**DATA FOR ANALYSIS**
######
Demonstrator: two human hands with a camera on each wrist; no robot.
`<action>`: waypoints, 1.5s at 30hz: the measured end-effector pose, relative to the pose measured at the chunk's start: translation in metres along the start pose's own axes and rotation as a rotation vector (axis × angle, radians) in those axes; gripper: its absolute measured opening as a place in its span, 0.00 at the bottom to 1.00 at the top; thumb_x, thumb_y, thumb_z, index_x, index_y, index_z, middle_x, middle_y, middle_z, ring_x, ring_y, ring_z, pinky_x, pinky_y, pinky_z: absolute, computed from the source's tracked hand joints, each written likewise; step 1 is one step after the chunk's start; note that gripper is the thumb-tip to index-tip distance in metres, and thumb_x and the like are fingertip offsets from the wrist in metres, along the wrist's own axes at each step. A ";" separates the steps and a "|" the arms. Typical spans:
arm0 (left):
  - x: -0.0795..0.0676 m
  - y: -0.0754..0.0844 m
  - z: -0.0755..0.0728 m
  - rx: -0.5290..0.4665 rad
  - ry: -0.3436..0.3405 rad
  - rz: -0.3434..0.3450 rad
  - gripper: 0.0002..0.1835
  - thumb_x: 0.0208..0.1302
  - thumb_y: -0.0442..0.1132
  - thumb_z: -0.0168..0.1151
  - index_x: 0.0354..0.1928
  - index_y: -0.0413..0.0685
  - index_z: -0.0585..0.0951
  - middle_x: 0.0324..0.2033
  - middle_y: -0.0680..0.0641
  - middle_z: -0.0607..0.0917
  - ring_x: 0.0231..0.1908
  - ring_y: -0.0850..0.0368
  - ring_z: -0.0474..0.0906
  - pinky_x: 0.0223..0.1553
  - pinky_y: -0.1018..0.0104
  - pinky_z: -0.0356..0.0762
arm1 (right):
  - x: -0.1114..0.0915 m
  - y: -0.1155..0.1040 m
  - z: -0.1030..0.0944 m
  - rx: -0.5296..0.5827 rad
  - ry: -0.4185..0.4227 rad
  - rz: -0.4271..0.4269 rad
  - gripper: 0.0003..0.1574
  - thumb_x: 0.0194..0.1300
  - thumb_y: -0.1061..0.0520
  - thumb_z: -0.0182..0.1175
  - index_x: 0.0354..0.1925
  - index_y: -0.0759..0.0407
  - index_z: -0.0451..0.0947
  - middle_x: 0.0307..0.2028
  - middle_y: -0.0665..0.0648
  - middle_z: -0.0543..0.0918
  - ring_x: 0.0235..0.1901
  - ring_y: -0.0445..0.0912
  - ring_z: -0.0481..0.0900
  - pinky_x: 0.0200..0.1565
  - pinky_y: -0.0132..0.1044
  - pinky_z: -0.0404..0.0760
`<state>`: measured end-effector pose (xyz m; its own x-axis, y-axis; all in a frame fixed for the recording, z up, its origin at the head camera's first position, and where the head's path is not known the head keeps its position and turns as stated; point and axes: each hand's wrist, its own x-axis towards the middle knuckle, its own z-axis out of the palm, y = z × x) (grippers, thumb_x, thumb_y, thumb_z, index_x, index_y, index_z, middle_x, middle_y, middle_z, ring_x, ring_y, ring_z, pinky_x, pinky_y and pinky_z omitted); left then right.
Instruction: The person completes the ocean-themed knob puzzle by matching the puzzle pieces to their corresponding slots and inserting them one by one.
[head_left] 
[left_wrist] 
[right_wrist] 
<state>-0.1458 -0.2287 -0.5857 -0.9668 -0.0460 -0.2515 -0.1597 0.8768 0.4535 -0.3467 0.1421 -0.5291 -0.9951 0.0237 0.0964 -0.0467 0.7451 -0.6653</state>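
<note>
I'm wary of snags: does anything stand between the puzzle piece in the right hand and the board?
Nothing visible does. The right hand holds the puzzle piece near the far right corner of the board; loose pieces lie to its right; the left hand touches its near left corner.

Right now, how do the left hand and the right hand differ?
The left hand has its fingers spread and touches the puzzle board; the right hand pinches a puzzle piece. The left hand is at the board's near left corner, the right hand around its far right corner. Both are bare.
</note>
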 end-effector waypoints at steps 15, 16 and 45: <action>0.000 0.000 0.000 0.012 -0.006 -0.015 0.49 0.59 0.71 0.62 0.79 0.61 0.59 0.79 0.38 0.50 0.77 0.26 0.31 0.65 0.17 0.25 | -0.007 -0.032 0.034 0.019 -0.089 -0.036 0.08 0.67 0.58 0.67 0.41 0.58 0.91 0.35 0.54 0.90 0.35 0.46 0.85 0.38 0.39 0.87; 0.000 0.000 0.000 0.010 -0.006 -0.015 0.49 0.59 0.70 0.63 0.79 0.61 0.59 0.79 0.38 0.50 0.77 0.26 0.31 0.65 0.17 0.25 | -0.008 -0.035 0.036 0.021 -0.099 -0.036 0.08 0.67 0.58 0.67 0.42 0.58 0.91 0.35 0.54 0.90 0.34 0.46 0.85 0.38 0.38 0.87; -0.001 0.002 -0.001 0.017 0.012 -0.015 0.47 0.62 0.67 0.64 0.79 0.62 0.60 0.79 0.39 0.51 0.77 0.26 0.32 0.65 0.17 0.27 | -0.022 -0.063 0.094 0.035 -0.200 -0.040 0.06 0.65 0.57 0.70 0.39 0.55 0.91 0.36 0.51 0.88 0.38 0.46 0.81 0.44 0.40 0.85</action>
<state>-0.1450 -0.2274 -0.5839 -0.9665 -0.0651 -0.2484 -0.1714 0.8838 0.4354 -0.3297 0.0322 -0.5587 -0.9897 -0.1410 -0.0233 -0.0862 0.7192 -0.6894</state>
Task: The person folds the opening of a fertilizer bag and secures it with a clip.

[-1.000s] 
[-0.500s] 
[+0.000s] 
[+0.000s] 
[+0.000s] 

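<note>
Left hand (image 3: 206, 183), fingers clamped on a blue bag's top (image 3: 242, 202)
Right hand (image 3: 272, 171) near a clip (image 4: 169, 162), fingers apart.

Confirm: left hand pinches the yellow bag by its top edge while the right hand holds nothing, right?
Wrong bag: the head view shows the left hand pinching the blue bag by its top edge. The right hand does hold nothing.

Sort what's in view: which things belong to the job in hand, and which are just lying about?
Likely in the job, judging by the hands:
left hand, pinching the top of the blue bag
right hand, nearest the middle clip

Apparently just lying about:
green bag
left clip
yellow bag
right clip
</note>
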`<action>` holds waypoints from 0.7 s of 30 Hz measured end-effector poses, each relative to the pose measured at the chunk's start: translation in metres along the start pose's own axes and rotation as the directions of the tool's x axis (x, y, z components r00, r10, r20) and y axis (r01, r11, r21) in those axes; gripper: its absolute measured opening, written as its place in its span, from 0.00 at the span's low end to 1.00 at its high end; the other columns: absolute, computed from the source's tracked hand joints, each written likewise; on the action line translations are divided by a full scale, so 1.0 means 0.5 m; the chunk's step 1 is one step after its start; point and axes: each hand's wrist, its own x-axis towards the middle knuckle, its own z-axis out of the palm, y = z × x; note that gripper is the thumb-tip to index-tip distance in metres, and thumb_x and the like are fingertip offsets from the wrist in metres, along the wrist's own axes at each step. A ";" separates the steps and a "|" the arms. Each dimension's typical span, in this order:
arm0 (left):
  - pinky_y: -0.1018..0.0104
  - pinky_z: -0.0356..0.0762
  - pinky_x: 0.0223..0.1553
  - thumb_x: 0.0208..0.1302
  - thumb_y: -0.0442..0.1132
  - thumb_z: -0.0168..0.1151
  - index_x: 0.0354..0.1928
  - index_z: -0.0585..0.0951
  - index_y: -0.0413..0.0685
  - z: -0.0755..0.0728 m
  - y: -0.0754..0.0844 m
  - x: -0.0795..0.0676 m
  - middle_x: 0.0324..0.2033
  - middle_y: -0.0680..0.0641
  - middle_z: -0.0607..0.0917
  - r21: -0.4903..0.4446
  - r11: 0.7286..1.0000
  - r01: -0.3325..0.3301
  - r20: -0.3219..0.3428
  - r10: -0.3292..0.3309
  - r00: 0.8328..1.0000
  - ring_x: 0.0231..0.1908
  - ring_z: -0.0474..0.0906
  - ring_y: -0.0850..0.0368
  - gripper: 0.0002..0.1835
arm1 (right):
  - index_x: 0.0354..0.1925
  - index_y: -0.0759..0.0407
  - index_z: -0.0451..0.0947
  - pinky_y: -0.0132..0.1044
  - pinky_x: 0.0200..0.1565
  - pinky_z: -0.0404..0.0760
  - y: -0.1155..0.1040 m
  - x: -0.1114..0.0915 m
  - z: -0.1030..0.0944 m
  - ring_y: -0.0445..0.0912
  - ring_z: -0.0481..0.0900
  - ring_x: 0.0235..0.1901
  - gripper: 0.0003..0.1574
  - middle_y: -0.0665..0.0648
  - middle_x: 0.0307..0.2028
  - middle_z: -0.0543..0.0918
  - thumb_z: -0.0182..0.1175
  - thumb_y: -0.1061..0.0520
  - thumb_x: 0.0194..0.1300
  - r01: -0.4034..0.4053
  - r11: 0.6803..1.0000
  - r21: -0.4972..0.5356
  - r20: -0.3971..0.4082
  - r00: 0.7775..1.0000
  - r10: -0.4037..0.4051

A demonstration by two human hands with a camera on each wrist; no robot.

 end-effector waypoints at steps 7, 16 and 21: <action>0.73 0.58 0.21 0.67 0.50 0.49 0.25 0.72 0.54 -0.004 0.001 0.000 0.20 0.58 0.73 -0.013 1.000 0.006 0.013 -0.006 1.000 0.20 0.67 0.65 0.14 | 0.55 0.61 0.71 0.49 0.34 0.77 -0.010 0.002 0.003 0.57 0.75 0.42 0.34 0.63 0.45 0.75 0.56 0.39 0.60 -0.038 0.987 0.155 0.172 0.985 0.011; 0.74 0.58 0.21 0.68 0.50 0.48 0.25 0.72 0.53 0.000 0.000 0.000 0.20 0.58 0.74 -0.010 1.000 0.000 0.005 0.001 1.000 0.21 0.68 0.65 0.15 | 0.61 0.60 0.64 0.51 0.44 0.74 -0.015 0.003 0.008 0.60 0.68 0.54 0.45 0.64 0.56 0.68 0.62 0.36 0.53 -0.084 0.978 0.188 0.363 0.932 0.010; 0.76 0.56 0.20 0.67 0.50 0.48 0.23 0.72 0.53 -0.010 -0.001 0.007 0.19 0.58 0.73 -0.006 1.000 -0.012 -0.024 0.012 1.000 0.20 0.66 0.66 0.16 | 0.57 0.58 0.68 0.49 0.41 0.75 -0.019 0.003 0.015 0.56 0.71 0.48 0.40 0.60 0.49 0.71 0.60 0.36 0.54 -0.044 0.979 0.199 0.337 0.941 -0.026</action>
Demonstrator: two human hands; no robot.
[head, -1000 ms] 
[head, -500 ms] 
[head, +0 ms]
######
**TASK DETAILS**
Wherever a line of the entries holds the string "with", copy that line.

**ANSWER BOX**
Demonstrator: two human hands with a camera on each wrist; no robot.
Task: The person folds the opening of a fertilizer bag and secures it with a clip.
A demonstration by two human hands with a camera on each wrist; no robot.

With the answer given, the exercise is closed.